What you are asked to do: Start to finish, print the data below exactly, without the images.

Given information:

▶

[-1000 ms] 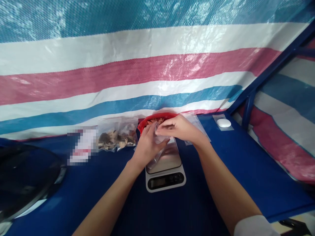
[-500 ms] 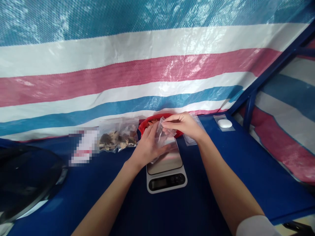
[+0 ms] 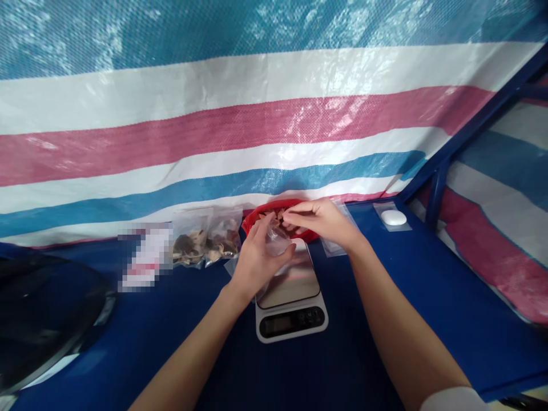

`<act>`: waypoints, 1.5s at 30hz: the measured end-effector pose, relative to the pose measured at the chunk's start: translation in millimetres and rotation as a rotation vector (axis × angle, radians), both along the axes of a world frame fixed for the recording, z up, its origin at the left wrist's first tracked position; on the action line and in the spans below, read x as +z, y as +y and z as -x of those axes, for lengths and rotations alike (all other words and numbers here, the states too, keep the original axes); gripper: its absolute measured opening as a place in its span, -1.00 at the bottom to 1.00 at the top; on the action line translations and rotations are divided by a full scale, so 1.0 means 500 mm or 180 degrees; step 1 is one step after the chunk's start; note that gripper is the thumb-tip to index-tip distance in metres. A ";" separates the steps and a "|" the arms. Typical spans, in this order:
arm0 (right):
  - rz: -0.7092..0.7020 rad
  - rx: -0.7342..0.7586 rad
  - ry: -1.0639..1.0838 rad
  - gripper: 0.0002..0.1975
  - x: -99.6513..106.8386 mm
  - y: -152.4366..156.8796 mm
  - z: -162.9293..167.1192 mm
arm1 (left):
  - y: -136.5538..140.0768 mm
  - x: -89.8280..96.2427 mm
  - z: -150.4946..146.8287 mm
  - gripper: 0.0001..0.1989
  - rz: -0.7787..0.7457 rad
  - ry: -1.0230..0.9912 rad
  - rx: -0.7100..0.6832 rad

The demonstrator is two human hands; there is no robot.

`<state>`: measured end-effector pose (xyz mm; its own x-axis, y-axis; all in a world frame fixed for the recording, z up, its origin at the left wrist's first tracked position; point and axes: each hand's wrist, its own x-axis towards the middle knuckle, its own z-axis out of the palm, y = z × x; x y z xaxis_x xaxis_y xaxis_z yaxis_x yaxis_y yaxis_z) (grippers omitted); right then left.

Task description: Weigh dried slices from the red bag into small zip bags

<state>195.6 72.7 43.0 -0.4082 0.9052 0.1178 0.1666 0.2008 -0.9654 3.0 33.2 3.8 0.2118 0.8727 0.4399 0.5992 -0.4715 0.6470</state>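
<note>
My left hand (image 3: 257, 260) is closed on a clear plastic bag (image 3: 277, 242), above the far part of a white kitchen scale (image 3: 295, 285) with a metal top. Just beyond it sits a red basket (image 3: 282, 204) holding brownish dried pieces (image 3: 274, 217). Over the right side of that basket, my right hand (image 3: 323, 220) has its fingertips pinched together, close to the bag's mouth. Whether anything lies between those fingertips I cannot make out. The hands partly hide the bag and the basket.
Filled clear bags (image 3: 205, 242) of dried pieces lie on the blue table (image 3: 428, 297) to the left. Flat clear bags (image 3: 336, 246) are right of the basket. Further right is a white oval object (image 3: 393, 217). A dark round object (image 3: 51, 319) stands at far left; striped sheeting (image 3: 257, 125) rises behind.
My right fingers have come off the bag and now hover over the basket. My left hand keeps the bag, with its thumb raised and spread differently.
</note>
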 end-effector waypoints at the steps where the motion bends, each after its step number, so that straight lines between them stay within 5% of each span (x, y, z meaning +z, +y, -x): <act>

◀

Answer to this exercise:
[-1000 ms] 
[-500 ms] 
[+0 ms] 

`<act>`: waypoints, 1.5s at 30hz: the measured end-effector pose, relative to the pose measured at the chunk's start: translation in millimetres and rotation as a rotation vector (axis × angle, radians), both along the axes of a world frame fixed for the recording, z up, its origin at the left wrist's first tracked position; on the action line and in the spans below, read x as +z, y as +y and z as -x of those axes, for lengths and rotations alike (all other words and numbers here, the states too, keep the original axes); gripper: its absolute measured opening as a place in its span, -1.00 at the bottom to 1.00 at the top; on the action line translations and rotations are divided by a full scale, so 1.0 means 500 mm or 180 degrees; step 1 is one step after the chunk's start; note that gripper is the thumb-tip to index-tip distance in metres. A ";" separates the steps and a "|" the arms. Typical spans, in this order:
arm0 (right):
  - rz: -0.7092..0.7020 rad
  - rx: -0.7342..0.7586 rad
  - ry: -1.0639..1.0838 rad
  - gripper: 0.0002..0.1975
  - x: -99.6513..106.8386 mm
  - y: -152.4366..156.8796 mm
  - z: -162.9293..167.1192 mm
arm1 (left):
  - y: -136.5538..140.0768 mm
  - x: -89.8280..96.2427 mm
  - z: -150.4946..146.8287 mm
  - gripper: 0.0001..0.1989
  - rz: -0.7787..0.7457 rad
  - ry: -1.0230..0.9912 rad
  - rx: -0.7100..0.6832 rad

The demonstrator is two human hands; there is no robot.

`<state>`: measured end-effector pose (xyz mm; its own x-axis, y-axis; all in a world frame fixed for the recording, z up, its origin at the left wrist's first tracked position; point and axes: each hand's wrist, its own x-axis towards the middle knuckle, its own z-axis out of the palm, y = z × x; x y z xaxis_x xaxis_y xaxis_z yaxis_x yaxis_y yaxis_z) (grippers omitted); right then left.

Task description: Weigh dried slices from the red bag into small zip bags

<state>195.6 72.7 43.0 -0.4082 0.9052 0.1178 0.1666 0.2008 -0.9654 3.0 33.2 3.8 0.2118 0.8727 0.4399 0.5992 -0.4715 0.6470</state>
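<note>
My left hand (image 3: 257, 260) is closed on a clear plastic bag (image 3: 277, 242), above the far part of a white kitchen scale (image 3: 295, 285) with a metal top. Just beyond it sits a red basket (image 3: 282, 204) holding brownish dried pieces (image 3: 274, 217). Over the right side of that basket, my right hand (image 3: 323, 220) has its fingertips pinched together, close to the bag's mouth. Whether anything lies between those fingertips I cannot make out. The hands partly hide the bag and the basket.
Filled clear bags (image 3: 205, 242) of dried pieces lie on the blue table (image 3: 428, 297) to the left. Flat clear bags (image 3: 336, 246) are right of the basket. Further right is a white oval object (image 3: 393, 217). A dark round object (image 3: 51, 319) stands at far left; striped sheeting (image 3: 257, 125) rises behind.
My right fingers have come off the bag and now hover over the basket. My left hand keeps the bag, with its thumb raised and spread differently.
</note>
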 end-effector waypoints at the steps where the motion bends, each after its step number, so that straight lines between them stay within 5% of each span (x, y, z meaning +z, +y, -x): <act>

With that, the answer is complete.